Scan the entries line by line and return those with "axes".

Data records

[Start of section]

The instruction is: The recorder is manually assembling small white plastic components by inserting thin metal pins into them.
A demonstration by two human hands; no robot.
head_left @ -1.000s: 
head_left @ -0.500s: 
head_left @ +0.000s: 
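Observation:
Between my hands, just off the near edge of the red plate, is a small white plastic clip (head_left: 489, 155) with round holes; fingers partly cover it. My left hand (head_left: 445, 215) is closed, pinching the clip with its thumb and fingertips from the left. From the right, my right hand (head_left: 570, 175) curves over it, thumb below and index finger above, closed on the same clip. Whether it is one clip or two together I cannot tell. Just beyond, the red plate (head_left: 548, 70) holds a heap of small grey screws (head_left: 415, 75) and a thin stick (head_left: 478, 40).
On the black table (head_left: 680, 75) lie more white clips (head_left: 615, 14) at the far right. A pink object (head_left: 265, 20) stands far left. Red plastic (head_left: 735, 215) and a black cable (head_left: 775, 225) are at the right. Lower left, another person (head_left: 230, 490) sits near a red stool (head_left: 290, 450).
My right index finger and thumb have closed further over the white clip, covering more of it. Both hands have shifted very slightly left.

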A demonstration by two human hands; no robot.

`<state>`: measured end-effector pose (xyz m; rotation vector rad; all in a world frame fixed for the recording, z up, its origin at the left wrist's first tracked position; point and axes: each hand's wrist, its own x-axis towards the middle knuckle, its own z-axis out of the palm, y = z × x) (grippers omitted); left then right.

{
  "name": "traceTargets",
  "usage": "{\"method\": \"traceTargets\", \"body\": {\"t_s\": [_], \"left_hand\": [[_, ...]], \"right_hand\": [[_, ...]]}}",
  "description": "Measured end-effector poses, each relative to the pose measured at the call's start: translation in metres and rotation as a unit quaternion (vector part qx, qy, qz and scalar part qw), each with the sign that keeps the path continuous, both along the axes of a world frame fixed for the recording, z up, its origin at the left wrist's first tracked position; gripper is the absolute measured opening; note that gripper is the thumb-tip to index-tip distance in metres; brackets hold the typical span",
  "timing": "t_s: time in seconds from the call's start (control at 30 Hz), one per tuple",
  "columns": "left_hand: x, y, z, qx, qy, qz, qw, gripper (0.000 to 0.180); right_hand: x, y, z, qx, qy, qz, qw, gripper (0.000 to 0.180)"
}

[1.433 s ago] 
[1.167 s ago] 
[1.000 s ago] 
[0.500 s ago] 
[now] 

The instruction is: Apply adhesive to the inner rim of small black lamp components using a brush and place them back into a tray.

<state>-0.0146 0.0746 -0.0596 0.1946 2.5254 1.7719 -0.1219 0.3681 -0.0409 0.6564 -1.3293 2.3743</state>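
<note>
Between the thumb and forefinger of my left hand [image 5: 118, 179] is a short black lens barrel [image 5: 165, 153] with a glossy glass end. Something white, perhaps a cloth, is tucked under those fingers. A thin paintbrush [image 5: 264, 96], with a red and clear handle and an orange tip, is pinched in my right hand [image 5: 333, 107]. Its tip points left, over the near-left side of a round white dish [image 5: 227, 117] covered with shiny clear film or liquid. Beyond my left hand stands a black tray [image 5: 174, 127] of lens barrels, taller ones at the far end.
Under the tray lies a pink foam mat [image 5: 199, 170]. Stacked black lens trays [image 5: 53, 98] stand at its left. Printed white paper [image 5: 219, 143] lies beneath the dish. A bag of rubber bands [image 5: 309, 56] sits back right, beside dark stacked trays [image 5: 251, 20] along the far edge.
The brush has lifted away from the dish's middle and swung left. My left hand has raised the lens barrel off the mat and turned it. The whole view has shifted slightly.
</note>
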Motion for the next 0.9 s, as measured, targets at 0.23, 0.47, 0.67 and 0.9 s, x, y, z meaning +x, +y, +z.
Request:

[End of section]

▶ **Exercise response**:
`<state>`: measured end-effector pose (xyz m; rotation vector rad; all in a world frame fixed for the recording, z up, its origin at the left wrist's first tracked position; point and axes: each hand's wrist, its own x-axis towards the middle knuckle, its own z-axis out of the palm, y = z × x) (grippers omitted); left then right.
  "description": "Measured end-effector poses, each relative to the pose measured at the call's start: translation in metres and rotation as a unit quaternion (vector part qx, qy, qz and scalar part qw), each with the sign that keeps the path continuous, both along the axes of a world frame fixed for the recording, z up, its origin at the left wrist's first tracked position; gripper is the absolute measured opening; note that gripper is the thumb-tip to index-tip distance in metres; brackets hold the typical span",

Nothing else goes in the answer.